It has to do with which modulus you use. You did all your arithmetic modulo 11. However, when using Feldman's VSS, you gotta use two different moduli (using each one in the appropriate spot). In your example, you shouldn't do all arithmetic modulo 11. Instead, you should be doing some arithmetic modulo 11, and some arithmetic modulo 5 (the order of $g$ in this case). If you do that, everything will work out.

In general, you need to pick primes $p,q$ such that $q | p-1$. Then, some arithmetic is done modulo $p$, and some arithmetic is done modulo $q$. In particular:

  • The polynomial $f(x)$ is treated modulo $q$, so when you compute the shares, you need do arithmetic modulo $q$.

  • The commitments and all computations with the commitments are treated modulo $p$, so when you verify that you got the correct share, you work modulo $p$.
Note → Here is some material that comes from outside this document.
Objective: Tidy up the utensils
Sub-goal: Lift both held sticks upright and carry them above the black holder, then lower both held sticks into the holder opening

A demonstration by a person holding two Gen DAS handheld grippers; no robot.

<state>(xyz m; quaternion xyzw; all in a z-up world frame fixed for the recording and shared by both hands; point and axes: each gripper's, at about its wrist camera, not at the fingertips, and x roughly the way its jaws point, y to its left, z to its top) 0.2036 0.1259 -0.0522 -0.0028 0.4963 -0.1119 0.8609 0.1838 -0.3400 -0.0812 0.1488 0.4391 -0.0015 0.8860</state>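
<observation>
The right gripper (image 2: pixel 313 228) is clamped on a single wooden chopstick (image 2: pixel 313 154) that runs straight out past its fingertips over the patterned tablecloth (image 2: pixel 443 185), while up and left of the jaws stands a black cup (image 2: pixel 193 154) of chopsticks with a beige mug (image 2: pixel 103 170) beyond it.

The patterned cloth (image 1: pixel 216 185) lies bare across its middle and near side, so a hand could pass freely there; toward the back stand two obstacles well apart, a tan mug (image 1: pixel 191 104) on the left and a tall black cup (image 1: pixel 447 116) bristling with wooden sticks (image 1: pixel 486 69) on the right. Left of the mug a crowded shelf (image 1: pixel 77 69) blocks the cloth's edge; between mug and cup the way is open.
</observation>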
The reason we do it this way is that when doing a computation like $3^{15}$ (modulo $11$), we can reduce the base modulo 11, but we have to reduce the exponent modulo 10. Roughly speaking, commitments are in the base, whereas the value of the polynomial (the shares; the coefficient of the polynomial) are in the exponent -- so you gotta use different moduli for these two different kinds of values.

We can modify your example to take this into account. We could take $p=11$, $q=5$, and generator $g=3$ of the subgroup of order $q$ of $(\mathbb{Z}/p\mathbb{Z})^*$. However, you can no longer have the polynomial $f(x)=5+3x+8x^2$: the polynomial is interpreted modulo $q$, so all coefficients have to be in the range $0..4$. This means we'll need to change things a little bit.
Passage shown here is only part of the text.